TASK PROMPT => Starting with the first line and ending with the last, transcribe the data exactly.

RECORDED INFORMATION =>
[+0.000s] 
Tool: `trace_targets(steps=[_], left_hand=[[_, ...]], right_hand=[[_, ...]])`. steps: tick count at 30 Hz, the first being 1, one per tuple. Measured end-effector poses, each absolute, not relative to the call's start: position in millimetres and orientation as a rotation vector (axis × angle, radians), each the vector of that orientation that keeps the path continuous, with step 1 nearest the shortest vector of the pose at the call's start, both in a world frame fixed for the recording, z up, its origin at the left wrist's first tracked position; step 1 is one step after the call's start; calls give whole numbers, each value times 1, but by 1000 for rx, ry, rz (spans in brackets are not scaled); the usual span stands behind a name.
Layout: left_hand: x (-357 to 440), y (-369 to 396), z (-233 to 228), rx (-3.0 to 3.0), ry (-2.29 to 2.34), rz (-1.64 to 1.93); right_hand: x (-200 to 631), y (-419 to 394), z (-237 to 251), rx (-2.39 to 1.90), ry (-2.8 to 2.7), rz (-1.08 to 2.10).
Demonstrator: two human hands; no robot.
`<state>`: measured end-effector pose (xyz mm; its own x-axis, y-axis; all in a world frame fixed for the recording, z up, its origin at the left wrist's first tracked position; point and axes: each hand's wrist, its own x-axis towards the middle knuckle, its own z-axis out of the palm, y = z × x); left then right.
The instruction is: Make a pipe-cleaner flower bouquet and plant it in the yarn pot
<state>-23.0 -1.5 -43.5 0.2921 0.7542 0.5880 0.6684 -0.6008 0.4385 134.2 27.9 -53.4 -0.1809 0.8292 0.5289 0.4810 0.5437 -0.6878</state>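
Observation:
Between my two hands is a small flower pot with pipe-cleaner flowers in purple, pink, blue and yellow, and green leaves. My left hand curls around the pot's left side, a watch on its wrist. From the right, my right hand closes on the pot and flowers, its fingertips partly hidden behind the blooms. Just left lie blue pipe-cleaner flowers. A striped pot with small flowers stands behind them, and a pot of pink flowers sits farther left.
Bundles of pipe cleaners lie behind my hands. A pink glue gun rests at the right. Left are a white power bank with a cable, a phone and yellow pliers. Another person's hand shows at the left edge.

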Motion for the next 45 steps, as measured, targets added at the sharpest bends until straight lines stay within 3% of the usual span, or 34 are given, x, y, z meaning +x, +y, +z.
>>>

RESPONSE =>
[+0.000s] 
Tool: `trace_targets(steps=[_], left_hand=[[_, ...]], right_hand=[[_, ...]])`. steps: tick count at 30 Hz, the first being 1, one per tuple. Measured end-effector poses, each absolute, not relative to the call's start: position in millimetres and orientation as a rotation vector (axis × angle, radians), each the vector of that orientation that keeps the path continuous, with step 1 nearest the shortest vector of the pose at the call's start, both in a world frame fixed for the recording, z up, its origin at the left wrist's first tracked position; step 1 is one step after the call's start; calls give whole numbers, each value times 1, but by 1000 for rx, ry, rz (spans in brackets are not scaled); the usual span stands behind a name.
Layout: left_hand: x (-357 to 440), y (-369 to 396), z (-233 to 228), rx (-3.0 to 3.0), ry (-2.29 to 2.34), rz (-1.64 to 1.93); right_hand: x (-200 to 631), y (-419 to 394), z (-237 to 251), rx (-2.39 to 1.90), ry (-2.8 to 2.7), rz (-1.08 to 2.10).
Demonstrator: two human hands; no robot.
`<state>`: measured end-effector pose (xyz mm; its own x-axis, y-axis; all in a world frame fixed for the recording, z up, its origin at the left wrist's first tracked position; point and axes: each hand's wrist, its own x-axis towards the middle knuckle, its own z-axis out of the palm, y = z × x); left then right.
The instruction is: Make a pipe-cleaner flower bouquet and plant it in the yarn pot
<state>-23.0 -1.5 -43.5 0.2921 0.7542 0.5880 0.6684 -0.6008 0.4385 134.2 27.9 -53.4 -0.1809 0.8292 0.5289 0.4810 0.5437 -0.6878</state>
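Observation:
Between my two hands is a small flower pot with pipe-cleaner flowers in purple, pink, blue and yellow, and green leaves. My left hand curls around the pot's left side, a watch on its wrist. From the right, my right hand closes on the pot and flowers, its fingertips partly hidden behind the blooms. Just left lie blue pipe-cleaner flowers. A striped pot with small flowers stands behind them, and a pot of pink flowers sits farther left.
Bundles of pipe cleaners lie behind my hands. A pink glue gun rests at the right. Left are a white power bank with a cable, a phone and yellow pliers. Another person's hand shows at the left edge.
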
Motion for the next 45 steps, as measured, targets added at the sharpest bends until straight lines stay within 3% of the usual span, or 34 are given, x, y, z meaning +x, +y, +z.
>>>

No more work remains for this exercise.